> WHAT IS BEING ASKED
Give every line of the data again, exactly as it is written.

-------- DATA SECTION --------

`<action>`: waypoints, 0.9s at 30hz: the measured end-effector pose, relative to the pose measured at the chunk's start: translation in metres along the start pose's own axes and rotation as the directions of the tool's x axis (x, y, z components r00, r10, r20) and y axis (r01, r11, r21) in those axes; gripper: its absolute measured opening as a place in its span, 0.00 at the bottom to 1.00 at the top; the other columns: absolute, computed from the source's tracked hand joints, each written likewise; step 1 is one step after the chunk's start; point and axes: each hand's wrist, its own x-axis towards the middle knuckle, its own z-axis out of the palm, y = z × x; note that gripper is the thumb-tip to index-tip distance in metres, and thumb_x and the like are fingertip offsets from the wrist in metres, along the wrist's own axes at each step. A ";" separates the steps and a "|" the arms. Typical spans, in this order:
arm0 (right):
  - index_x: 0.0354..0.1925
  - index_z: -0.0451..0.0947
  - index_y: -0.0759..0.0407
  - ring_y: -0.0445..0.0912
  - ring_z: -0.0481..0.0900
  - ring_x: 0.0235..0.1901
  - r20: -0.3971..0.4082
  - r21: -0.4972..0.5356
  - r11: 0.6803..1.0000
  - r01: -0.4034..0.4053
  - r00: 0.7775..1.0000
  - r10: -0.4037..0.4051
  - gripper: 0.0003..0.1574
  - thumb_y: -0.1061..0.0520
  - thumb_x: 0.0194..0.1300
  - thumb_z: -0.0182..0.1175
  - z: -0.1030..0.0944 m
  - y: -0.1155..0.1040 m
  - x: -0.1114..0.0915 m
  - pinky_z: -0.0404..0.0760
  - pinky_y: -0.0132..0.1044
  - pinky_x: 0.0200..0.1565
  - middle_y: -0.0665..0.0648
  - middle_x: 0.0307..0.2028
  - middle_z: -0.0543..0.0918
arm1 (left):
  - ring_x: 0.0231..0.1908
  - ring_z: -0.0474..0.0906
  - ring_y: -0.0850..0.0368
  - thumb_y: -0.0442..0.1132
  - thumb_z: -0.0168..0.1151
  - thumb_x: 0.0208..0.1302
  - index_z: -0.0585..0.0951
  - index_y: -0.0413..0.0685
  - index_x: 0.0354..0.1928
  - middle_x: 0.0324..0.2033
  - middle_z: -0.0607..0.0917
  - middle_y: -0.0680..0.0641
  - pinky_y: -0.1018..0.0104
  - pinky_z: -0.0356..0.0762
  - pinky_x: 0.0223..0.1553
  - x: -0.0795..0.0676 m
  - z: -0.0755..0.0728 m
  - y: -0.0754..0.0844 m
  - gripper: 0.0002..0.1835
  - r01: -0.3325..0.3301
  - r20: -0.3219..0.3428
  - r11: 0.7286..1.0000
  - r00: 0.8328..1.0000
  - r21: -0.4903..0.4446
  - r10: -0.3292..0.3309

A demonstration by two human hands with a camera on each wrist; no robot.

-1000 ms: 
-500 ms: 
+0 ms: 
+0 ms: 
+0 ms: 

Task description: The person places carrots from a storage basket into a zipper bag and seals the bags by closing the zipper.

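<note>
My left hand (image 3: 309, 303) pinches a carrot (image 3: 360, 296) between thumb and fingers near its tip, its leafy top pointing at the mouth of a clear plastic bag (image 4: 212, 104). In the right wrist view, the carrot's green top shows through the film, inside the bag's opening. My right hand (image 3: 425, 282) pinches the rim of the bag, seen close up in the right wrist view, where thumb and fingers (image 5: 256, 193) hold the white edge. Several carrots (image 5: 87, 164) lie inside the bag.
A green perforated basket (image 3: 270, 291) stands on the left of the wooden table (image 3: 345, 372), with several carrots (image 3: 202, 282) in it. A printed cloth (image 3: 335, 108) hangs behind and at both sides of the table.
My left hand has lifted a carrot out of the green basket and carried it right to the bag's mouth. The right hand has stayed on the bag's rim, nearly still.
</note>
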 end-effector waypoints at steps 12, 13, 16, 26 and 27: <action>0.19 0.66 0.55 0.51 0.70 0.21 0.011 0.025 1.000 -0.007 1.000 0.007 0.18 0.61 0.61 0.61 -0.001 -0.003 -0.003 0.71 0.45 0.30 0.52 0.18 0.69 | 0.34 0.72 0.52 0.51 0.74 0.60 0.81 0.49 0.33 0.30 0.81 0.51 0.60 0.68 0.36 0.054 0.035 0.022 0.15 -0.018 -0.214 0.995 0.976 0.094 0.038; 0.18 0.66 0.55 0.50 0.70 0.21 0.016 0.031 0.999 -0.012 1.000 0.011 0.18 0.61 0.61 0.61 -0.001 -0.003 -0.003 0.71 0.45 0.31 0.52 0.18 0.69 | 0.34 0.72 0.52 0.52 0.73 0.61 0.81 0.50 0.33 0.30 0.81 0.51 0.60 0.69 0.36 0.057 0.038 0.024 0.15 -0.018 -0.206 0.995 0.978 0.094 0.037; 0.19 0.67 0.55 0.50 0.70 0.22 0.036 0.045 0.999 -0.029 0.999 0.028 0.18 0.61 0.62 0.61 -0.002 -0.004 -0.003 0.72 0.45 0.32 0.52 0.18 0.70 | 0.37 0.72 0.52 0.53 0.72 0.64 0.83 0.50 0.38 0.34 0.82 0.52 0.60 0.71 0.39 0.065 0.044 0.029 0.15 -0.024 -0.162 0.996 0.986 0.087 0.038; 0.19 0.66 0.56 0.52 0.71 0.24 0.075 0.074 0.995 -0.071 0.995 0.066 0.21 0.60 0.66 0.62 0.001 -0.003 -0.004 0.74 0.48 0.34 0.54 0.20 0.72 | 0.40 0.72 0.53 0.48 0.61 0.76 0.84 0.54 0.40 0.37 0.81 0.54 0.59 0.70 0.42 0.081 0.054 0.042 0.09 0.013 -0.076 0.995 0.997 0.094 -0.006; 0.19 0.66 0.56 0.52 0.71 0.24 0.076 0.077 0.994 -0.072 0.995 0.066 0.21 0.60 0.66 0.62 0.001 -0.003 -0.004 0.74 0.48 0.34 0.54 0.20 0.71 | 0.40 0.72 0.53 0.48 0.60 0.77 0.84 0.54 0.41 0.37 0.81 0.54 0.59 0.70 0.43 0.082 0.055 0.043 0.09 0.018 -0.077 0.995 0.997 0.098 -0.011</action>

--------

> RESPONSE TO THE EXERCISE
`<action>`: waypoints, 0.9s at 30hz: the measured end-effector pose, relative to the pose measured at the chunk's start: translation in metres along the start pose's own axes and rotation as the directions of the tool's x axis (x, y, z components r00, r10, r20) and y axis (r01, r11, r21) in those axes; gripper: its absolute measured opening as a place in its span, 0.00 at the bottom to 1.00 at the top; the other columns: absolute, computed from the source's tracked hand joints, each written likewise; step 1 is one step after the chunk's start; point and axes: each hand's wrist, its own x-axis towards the middle knuckle, its own z-axis out of the palm, y = z × x; note that gripper is the thumb-tip to index-tip distance in metres, and thumb_x and the like are fingertip offsets from the wrist in metres, along the wrist's own axes at each step. A ";" separates the steps and a "|" the arms. Typical spans, in this order:
arm0 (right):
  - index_x: 0.0354..0.1925
  - index_z: -0.0451..0.0947
  - index_y: -0.0759..0.0407
  - ring_y: -0.0445..0.0912
  - ring_z: -0.0481..0.0900
  - ring_x: 0.0235..0.1901
  - r20: -0.3971..0.4082
  - r21: -0.4972..0.5356
  - r11: 0.6803..1.0000
  - r01: -0.4034..0.4053
  - r00: 0.7775..1.0000
  - r10: -0.4037..0.4051
  - gripper: 0.0003..0.1574
  - thumb_y: -0.1061..0.0520
  - thumb_x: 0.0194..0.1300
  - thumb_z: -0.0182..0.1175
  - z: -0.1030..0.0944 m
  - y: -0.1155..0.1040 m
  - x: -0.1114..0.0915 m
  - pinky_z: -0.0404..0.0760
  - pinky_y: -0.0132..0.1044
  - pinky_x: 0.0200..0.1565
  - middle_y: -0.0665..0.0648
  - middle_x: 0.0307..0.2028
  - middle_z: -0.0543..0.0918
arm1 (left):
  - ring_x: 0.0231..0.1908
  - ring_z: -0.0474..0.0906
  - ring_y: -0.0850..0.0368
  - thumb_y: -0.0442..0.1132
  - thumb_z: -0.0168..0.1151
  - thumb_x: 0.0208..0.1302
  - index_z: -0.0585..0.0951
  - index_y: -0.0413..0.0685
  - index_x: 0.0354..0.1928
  - middle_x: 0.0324..0.2033
  - middle_z: -0.0607..0.0917
  - middle_y: -0.0680..0.0641
  - pinky_y: -0.1018..0.0104
  - pinky_z: -0.0356..0.0762
  - pinky_x: 0.0223..0.1553
  - x: -0.0795..0.0676 m
  - z: -0.0755..0.0728 m
  - y: -0.0754..0.0844 m
  - gripper: 0.0002..0.1835
  - r01: -0.3325..0.3301
  - r20: -0.3219..0.3428
  - r11: 0.7286..1.0000
  - r00: 0.8328..1.0000
  - r21: -0.4903..0.4446
  - r10: -0.3292..0.3309

A demonstration by two human hands with a camera on each wrist; no robot.

-1000 ms: 
-500 ms: 
+0 ms: 
+0 ms: 
+0 ms: 

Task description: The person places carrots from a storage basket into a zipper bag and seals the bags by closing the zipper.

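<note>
My left hand (image 3: 309, 303) pinches a carrot (image 3: 360, 296) between thumb and fingers near its tip, its leafy top pointing at the mouth of a clear plastic bag (image 4: 212, 104). In the right wrist view, the carrot's green top shows through the film, inside the bag's opening. My right hand (image 3: 425, 282) pinches the rim of the bag, seen close up in the right wrist view, where thumb and fingers (image 5: 256, 193) hold the white edge. Several carrots (image 5: 87, 164) lie inside the bag.
A green perforated basket (image 3: 270, 291) stands on the left of the wooden table (image 3: 345, 372), with several carrots (image 3: 202, 282) in it. A printed cloth (image 3: 335, 108) hangs behind and at both sides of the table.
My left hand has lifted a carrot out of the green basket and carried it right to the bag's mouth. The right hand has stayed on the bag's rim, nearly still.
</note>
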 end-effector waypoints at steps 12, 13, 16, 26 and 27: <action>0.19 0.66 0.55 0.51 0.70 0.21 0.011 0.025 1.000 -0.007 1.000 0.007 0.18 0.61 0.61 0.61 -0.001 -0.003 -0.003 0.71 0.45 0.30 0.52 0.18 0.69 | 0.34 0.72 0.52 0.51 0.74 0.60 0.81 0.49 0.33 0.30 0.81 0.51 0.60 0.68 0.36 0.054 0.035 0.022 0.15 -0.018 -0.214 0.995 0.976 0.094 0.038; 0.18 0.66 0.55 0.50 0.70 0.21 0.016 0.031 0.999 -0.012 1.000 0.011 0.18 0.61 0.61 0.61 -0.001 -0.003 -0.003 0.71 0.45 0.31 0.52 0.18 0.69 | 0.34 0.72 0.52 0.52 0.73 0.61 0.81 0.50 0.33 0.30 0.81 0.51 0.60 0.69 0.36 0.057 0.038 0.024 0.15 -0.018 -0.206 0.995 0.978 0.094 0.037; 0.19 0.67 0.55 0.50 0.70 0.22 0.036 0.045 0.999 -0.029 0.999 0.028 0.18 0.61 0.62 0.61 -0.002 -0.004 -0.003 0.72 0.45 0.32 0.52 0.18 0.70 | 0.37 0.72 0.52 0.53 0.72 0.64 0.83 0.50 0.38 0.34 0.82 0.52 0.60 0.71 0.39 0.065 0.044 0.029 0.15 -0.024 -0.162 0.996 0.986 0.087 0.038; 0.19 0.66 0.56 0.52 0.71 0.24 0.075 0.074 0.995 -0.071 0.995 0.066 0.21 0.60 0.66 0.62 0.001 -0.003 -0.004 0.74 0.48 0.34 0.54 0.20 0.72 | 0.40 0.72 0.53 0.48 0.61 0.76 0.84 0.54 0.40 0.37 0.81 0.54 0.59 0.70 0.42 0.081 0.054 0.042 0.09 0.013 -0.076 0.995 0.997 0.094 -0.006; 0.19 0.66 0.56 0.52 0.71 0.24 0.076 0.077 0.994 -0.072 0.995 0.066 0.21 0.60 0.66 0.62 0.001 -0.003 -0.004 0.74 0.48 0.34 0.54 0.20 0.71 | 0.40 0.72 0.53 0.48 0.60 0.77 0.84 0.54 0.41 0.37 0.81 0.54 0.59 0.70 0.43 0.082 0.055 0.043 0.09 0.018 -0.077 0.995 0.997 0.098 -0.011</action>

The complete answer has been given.